A partir de 2007-2008, la crisis económica en Cataluña se desarrolló como una crisis política en sentido amplio. La secuencia se estableció como un baile de posiciones, en el que el pujolismo se reinventó en procesismo y en el que el catalanismo conservador trató de cabalgar la crisis. Esta supuso el colapso de los efectos patrimoniales del floreciente ciclo 1995-2007 y se llevó por delante a unas clases medias ya muy tocadas por la precarización general, la pérdida neta de trabajos garantizados, la progresiva erosión de los servicios públicos sometidos a un modelo neoliberal-corrupto predador. El Procés, que en realidad arrancó con un soberanismo “desde abajo”, acabó convertido en un experimento de sublimación de los malestares sociales de esta clase media amenazada por la crisis que fue instrumentalizado por unas élites políticas que trataban de sobrevivir a toda costa.
El Procés ha sido muchas cosas, para muchos una esperanza de refundación, de que las cosas podrían ser de otra manera, una herramienta de lucha contra lo establecido, pero también un buen puñado de promesas hechas y rotas por estas élites desvergonzadas que no han tenido ningún problema en mentir para manejar tiempos electorales y desviar malestares sociales. Cuando se han evaporado las promesas incumplidas, ¿que proyectos políticos o de sociedad se han hecho presentes? Junts, como siempre nos recuerda Guillem Martínez, ha sido maestro en guerras culturales, en el uso de los entretelones de la política-fake. Si toda política hoy tiene mucho de espectáculo, el trumpismo de Junts lo lleva a su máxima expresión. El último intercambio de espejitos: los pactos de investidura, y mientras, patada para adelante constante. Porque no es solo la educación. La sanidad está descomponiéndose, Cataluña es la comunidad que más gasta en conciertos privados, casi el doble que Madrid, mientras las listas de espera son ya un problema en un sistema sanitario que ha presenciado varias huelgas de médicos y de enfermeras este año, la más reciente este mismo diciembre.
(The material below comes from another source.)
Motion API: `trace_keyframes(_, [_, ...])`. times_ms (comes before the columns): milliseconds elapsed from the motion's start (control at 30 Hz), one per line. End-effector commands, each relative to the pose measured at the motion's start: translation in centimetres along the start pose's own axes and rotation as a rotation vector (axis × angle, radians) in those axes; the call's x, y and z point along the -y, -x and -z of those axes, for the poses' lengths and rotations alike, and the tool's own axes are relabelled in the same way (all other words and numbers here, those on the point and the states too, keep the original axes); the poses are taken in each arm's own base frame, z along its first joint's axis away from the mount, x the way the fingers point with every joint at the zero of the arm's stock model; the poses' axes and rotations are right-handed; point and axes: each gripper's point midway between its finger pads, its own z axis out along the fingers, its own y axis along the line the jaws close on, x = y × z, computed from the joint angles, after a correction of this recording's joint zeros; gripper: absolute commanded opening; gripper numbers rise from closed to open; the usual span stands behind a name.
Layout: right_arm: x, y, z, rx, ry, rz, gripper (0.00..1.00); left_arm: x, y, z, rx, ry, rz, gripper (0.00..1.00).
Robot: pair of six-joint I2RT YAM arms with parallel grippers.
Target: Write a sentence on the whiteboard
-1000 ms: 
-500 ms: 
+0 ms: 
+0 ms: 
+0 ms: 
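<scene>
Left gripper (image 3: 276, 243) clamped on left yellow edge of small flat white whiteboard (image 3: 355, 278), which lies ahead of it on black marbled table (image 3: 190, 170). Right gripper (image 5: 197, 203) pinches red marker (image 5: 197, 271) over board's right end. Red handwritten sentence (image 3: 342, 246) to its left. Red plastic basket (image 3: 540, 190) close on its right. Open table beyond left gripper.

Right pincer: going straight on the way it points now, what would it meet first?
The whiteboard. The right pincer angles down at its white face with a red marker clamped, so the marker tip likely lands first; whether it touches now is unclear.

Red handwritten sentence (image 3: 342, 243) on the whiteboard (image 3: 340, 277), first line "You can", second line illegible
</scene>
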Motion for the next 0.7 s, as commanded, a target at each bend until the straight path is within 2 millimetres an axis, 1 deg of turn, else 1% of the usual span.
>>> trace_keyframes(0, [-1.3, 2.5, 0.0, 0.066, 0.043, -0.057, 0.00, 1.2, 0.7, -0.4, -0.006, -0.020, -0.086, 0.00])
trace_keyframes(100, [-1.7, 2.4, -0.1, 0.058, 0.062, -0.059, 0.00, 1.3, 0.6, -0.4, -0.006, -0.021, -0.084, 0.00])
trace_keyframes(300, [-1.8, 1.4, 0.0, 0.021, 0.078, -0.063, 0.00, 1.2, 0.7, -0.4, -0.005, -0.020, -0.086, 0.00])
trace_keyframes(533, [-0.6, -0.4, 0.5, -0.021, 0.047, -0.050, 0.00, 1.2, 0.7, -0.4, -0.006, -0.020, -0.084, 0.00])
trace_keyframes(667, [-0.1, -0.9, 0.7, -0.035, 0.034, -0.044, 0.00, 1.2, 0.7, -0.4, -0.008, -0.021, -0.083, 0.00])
La región se encuentra además enfrentada a una sequía persistente y escasamente preparada para enfrentarla, ya que en esos últimos diez años donde el foco estaba en otra parte, no se ha invertido en ninguna infraestructura que poder activar en casos graves de restricción de agua como el presente. Si la nación independiente que siempre estaba a la vuelta de la esquina iba a solucionar todos los problemas sociales de forma cuasi mágica, cuando la ilusión se difumina, estos todavía permanecen y las soluciones parecen lejanas. ¿Quiénes son los culpables?
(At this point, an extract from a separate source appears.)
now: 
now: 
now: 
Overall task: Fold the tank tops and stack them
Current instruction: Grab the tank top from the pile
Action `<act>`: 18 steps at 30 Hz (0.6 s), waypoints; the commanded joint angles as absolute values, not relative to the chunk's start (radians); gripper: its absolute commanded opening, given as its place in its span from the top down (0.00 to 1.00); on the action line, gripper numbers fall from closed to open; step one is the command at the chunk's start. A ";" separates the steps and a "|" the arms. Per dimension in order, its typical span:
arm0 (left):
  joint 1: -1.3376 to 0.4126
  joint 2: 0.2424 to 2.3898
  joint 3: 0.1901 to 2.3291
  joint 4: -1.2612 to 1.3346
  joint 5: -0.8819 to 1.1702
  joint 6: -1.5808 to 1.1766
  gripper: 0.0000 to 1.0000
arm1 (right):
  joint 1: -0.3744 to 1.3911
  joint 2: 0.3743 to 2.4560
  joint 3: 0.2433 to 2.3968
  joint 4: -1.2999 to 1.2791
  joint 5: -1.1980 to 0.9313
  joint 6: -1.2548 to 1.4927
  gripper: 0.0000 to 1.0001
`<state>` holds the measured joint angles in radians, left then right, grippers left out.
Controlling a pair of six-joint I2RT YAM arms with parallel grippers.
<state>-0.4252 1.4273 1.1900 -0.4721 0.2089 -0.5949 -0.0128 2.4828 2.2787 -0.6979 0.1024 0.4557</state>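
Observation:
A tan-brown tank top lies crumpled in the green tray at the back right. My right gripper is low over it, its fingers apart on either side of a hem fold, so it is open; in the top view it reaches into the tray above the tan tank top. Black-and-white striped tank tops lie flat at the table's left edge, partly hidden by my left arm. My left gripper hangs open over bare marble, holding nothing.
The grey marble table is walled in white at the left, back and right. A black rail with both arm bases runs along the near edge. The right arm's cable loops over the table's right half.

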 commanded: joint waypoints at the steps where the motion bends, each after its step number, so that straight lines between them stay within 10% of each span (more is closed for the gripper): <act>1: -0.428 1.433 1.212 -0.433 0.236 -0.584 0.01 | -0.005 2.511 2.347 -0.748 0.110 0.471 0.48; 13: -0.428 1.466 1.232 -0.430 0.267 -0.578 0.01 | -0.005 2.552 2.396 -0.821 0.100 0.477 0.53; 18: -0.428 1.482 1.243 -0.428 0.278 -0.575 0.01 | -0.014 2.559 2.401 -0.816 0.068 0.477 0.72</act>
La desafección puede ser una fuerza poderosa hacia la derechización. Después de todas las promesas incumplidas, cuando no se puede seguir desplazando los problemas a un ilusorio futuro, lo que queda es la receta que los ultraderechistas usan en todo mundo: un enemigo a quien desviar el malestar, los migrantes o los otros. Es por tanto, una consecuencia de la frustración, pero también lo que queda después de una década de hablar, de pensar, de insistir en la identidad siempre amenazada. El sentimiento de que existe una suerte de derecho al cierre –fronteras, recursos para “los nacionales”– emerge como la consecuencia lógica de la idea de que lo propio corre peligro: una lengua o nación frágil que necesita protegerse. La independencia se presentaba también como una manera de tener instrumentos de autoprotección.
[…] Si al calor del procés, Junts llegó a pedir el cierre de los CIEs, sumando demandas sociales progresistas para intentar integrar distintos proyectos en una propuesta nacional totalizadora, hoy emerge más bien su rostro ultraconservador. Y es un signo de una población asustada donde crecen los ultras”.